J'entends toujours fréquemment des collègues soutenir en public l'idée que les revues scientifiques ne publient que des études positives, c'est à dire des études montrant un résultat 'statistiquement significatif'.
C'est en 2013 que j'ai observé les premières données présentées par un vieil ami hollandais lors d'un congrès du peer review à Chicago. Les résultats ont ensuite été publiés dans PLOS One en août 2014. Qu'ont-ils fait ? Ils ont considéré tous les manuscrits soumis entre janvier 2010 et avril 2012 à 8 revues anglaises (BMJ, Annals of Rheumatic Diseases, British Journal of Ophtalmology, Gut, Heart, Thorax, Diabetologia, Journal of Hepatology). Parmi les 15 972 manuscrits soumis, 472 (3,0 %) étaient des essais contrôlés randomisés (ECR) et 98 (20,8 %) ont été publiés.
Parmi les 472 soumis, 287 (60,8 %) étaient qualifiés de positifs, et 185 (39,2 %) de négatifs.
Parmi les 98 publiés, 60 (20,9 %) étaient qualifiés de positifs, et 38 (20,5 %) de négatifs.
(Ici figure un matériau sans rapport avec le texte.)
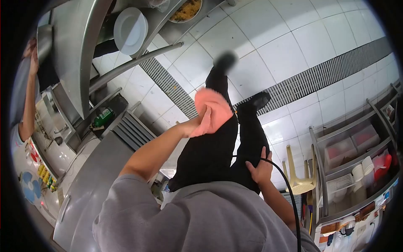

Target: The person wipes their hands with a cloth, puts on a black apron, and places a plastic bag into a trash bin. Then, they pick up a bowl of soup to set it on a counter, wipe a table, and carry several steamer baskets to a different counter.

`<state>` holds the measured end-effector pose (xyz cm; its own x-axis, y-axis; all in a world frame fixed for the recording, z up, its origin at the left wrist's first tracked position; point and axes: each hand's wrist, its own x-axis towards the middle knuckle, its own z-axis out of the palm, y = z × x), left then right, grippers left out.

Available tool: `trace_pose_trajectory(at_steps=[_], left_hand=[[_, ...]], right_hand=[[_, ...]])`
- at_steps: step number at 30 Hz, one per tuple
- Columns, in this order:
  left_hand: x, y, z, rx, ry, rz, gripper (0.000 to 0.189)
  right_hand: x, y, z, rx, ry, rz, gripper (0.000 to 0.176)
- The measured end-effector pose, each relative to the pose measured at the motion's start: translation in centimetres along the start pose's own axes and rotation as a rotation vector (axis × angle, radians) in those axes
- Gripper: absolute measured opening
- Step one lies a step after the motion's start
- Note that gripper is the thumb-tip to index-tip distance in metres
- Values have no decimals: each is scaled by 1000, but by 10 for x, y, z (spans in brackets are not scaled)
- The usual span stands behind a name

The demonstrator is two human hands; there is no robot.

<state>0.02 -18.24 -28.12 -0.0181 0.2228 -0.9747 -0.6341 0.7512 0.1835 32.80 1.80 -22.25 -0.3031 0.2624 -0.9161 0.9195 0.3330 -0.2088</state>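
My left hand [194, 125] is closed around a salmon-coloured cloth [215, 105], held bunched above my left leg. The loose part of the cloth spreads past my fingers and hides some of them. Beside my right knee hangs my right hand [262, 171], its thumb and fingers apart, near the dark trouser leg [250, 138]. A thin black cord [282, 170] runs across the fingers of that hand and curves down past my right arm.
Upper left, a steel counter [75, 46] carries white plates [131, 31]; a bowl of yellow food [186, 10] stands nearby. A drain grate [319, 80] crosses the tiled floor. At right are a cream plastic stool [301, 184] and a loaded shelf rack [327, 168]. Another person's arm [28, 113] shows far left.
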Motion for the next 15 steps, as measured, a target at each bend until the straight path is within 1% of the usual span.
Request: trace_pose_trajectory(at_steps=[1,2,4,5,7,8,10,11,12,14,15], left_hand=[[-29,30,2,229,-111,56,52],[-26,31,-6,231,-103,56,52],[-6,32,-25,375,-360,24,56],[1,26,-26,378,-357,25,56],[9,24,-17,318,-308,-170,66],[5,19,-18,317,-310,-176,66],[-19,43,-11,178,-226,43,63],[-13,31,-19,165,-190,-25,52],[-11,35,-20,171,-191,-22,52],[-10,39,-21,21,-241,-3,53],[-6,46,-17,186,-243,5,54]], right_hand=[[-1,-1,-2,12,-6,12,111],[1,-3,-2,26,-8,19,111],[2,-2,1,19,6,10,110],[3,-2,3,9,20,11,110],[4,-2,2,-5,35,-6,110],[3,-2,2,-25,49,-31,109],[3,-8,0,-27,41,-21,109],[4,-10,-2,-30,34,-5,108],[6,-10,-2,-26,40,-5,108],[5,-10,2,12,47,10,109],[6,-10,4,16,46,15,109]])
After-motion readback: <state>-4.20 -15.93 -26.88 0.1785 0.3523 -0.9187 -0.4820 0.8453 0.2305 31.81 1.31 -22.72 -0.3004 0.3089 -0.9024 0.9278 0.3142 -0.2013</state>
Il y a les données par revue, montrant quelques variations, dont le BMJ ayant publié un peu plus de négatifs !
Donc l'hypothèse est que s'il existe un biais de publication, il est plutôt lié au fait que les auteurs ne soumettent pas les essais dits négatifs. Lors de ce même congrès du peer review, une présentation complémentaire analysant les raisons pour lesquelles des présentations de congrès ne donnent jamais lieu à publication. Ce travail a été publié en février 2015 dans JCE. Il montre que les raisons pour lesquelles les chercheurs ne soumettent pas certains travaux sont : pas de temps, manque de ressources, pas d'objectif de publier, pas prioritaire, étude incomplète, conflits d'auteurs….
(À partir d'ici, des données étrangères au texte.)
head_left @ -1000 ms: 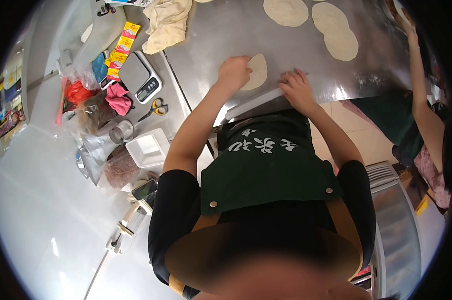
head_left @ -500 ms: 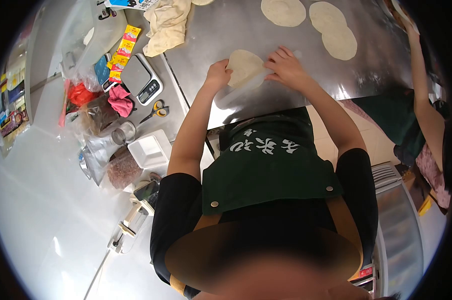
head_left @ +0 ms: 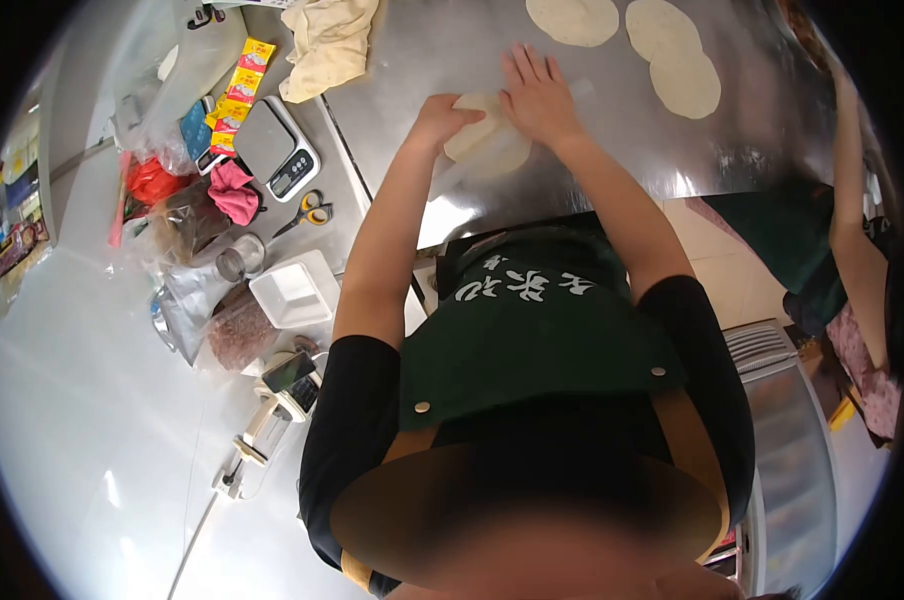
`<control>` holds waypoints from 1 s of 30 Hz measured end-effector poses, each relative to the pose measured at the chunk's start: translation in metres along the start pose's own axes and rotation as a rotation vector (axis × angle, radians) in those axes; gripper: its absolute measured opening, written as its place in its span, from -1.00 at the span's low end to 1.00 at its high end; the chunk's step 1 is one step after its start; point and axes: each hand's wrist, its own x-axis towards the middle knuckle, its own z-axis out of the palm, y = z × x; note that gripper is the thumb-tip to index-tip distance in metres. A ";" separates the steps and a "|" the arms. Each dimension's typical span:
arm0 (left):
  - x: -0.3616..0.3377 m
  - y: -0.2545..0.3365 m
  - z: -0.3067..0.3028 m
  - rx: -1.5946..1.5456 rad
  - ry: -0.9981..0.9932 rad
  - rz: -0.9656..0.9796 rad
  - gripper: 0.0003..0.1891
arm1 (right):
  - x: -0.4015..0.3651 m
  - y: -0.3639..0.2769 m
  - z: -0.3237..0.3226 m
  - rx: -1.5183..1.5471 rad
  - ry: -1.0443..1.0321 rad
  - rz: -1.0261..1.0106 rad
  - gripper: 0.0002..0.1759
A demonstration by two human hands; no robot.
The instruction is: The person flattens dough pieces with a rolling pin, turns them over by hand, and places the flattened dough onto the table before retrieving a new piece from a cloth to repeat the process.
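A pale, flat dough round [head_left: 487, 148] lies on the steel worktop [head_left: 422, 50] in front of me, with a thin clear sheet partly over its right side. My left hand [head_left: 446, 121] is at the dough's upper left edge, its thumb reaching over the dough and its fingers curled; what lies between them is too small to make out. Flat on the right side of the sheet and the dough's edge rests my right hand [head_left: 538, 93], fingers spread and pointing away from me.
More dough rounds [head_left: 685, 84] lie at the back right. A cloth [head_left: 329, 45], a scale [head_left: 276, 150], scissors [head_left: 308, 211] and a white tray [head_left: 296, 290] are on the left. Another person's arm [head_left: 856, 220] shows at the right edge.
My right hand has moved left and away from me, onto the sheet and dough edge, and its fingers now lie flat. My left thumb has come over the dough.
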 end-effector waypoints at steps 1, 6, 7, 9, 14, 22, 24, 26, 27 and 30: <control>0.004 0.000 -0.003 0.043 -0.038 0.006 -0.65 | 0.007 -0.001 0.001 0.002 0.029 0.001 -0.39; 0.015 0.003 0.000 0.654 -0.132 0.176 -0.61 | -0.057 0.014 -0.012 0.086 -0.004 -0.066 -0.39; 0.008 0.010 0.008 0.788 -0.060 0.180 -0.64 | -0.076 0.017 -0.017 0.133 -0.025 -0.084 -0.40; -0.020 0.025 0.031 1.053 0.097 0.179 -0.69 | -0.104 0.028 -0.023 0.156 -0.017 -0.149 -0.48; -0.060 0.021 0.035 0.862 0.165 0.440 -0.73 | -0.130 0.040 -0.046 0.173 -0.135 -0.192 -0.63; -0.010 -0.046 0.008 0.417 0.326 0.268 -0.70 | -0.090 0.036 -0.054 0.194 -0.130 -0.232 -0.63; -0.006 -0.053 0.002 0.354 0.268 0.208 -0.70 | -0.070 0.035 -0.048 0.221 -0.112 -0.287 -0.65; -0.014 -0.044 0.002 0.147 0.223 0.171 -0.70 | -0.051 0.032 -0.042 0.227 -0.134 -0.293 -0.62; -0.016 -0.040 0.002 0.044 0.199 0.156 -0.70 | -0.045 0.030 -0.040 0.219 -0.168 -0.266 -0.59; -0.008 -0.037 -0.003 -0.241 0.104 0.088 -0.70 | -0.028 0.020 -0.018 0.153 -0.006 -0.127 -0.49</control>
Les études négatives deviennent plus fréquentes, par exemple 3 dans un même numéro de JAMA Pediatrics, une bonne étude française négative dans JAMA, etc.. Mais n'allez pas chercher des études négatives dans le NEJM, bras armé de l'industrie !!! Le meilleur modèle est probablement le 'Registered Reports'.
Un commentaire
Attention : les études « négatives » ne sont intéressantes que si elles démontrent quelque chose de « positif », par exemple la démonstration (très probable, avec des critères statistiques stringents) d’une absence de bénéfice.
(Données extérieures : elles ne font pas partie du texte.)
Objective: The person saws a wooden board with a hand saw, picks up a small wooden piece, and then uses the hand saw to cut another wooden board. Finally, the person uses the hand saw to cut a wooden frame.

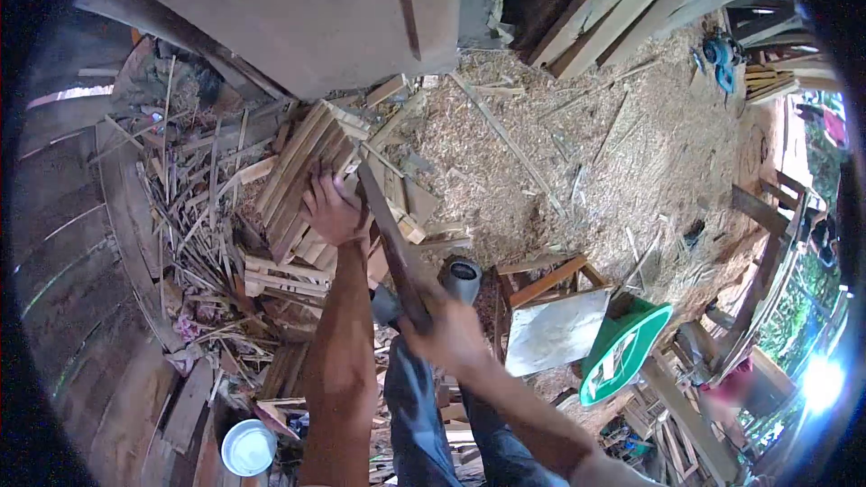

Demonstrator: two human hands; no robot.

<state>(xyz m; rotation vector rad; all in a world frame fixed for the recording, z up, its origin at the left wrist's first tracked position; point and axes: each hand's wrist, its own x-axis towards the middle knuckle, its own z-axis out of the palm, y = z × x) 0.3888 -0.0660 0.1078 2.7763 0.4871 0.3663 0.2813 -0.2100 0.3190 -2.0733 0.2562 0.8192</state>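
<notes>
My left hand (336, 209) grips a pale wooden piece (350, 168), its fingers curled over the top of a stack of wooden boards (302, 171). Right beside it runs a long, dark, narrow blade (388, 230) that looks like a handsaw; its teeth cannot be made out. Its far tip reaches the end of the pale piece. Closed around the near end of the saw is my right hand (448, 335), smeared by motion, which hides the handle. More wood pieces (289, 278) lie under and in front of the stack.
Sawdust (505, 144) and loose strips cover the floor. Scrap sticks (194, 207) pile up at left. A large panel (298, 18) leans ahead. At right are a small wooden stool (559, 329), a green container (627, 352) and a blue power tool (722, 59). A white bucket (249, 448) stands at lower left.
</notes>
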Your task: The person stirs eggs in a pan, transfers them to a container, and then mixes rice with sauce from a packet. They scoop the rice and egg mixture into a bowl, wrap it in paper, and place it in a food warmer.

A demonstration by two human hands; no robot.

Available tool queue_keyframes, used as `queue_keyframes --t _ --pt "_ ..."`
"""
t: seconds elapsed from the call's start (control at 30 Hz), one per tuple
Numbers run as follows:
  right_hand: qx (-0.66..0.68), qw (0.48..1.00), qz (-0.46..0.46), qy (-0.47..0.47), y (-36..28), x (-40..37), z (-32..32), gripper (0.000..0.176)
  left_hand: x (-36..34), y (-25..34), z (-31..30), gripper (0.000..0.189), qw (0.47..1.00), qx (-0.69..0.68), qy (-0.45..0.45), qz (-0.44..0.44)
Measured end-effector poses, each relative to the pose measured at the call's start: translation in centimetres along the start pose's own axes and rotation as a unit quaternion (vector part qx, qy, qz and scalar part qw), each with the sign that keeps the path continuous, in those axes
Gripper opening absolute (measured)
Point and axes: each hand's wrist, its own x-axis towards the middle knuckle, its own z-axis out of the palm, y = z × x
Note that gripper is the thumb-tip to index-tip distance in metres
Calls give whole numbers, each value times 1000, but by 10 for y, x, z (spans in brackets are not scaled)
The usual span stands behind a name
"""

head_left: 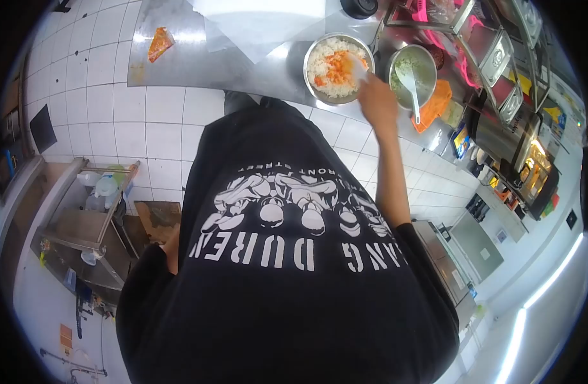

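Observation:
A metal bowl of white rice stands at the counter's near edge, with orange-red sauce or bits over its middle. My right hand reaches over the bowl's right rim. It is closed on a pale, motion-blurred utensil that looks like a spoon, its end in the rice. Just right stands a second metal bowl with a pale green mixture and a white spoon resting in it. Down by my left side, only a bit of my left hand and forearm shows; its fingers are hidden.
An orange cloth lies right of the green bowl. On the steel counter are a white sheet and an orange triangular piece. A black round object sits behind. A rack with metal containers rises at right.

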Motion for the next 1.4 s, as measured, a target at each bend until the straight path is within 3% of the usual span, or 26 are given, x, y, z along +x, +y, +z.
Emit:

Malheureusement, ce qu’on appelle une étude « négative » n’est souvent (comme déjà exprimé ici) qu’une étude « stérile », c’est à dire sans signification en raison de biais ou de puissance inadéquate.
Ces dernières études sont du temps perdu et des moyens dilapidés, et leur publication ne fait que rajouter au gâchis.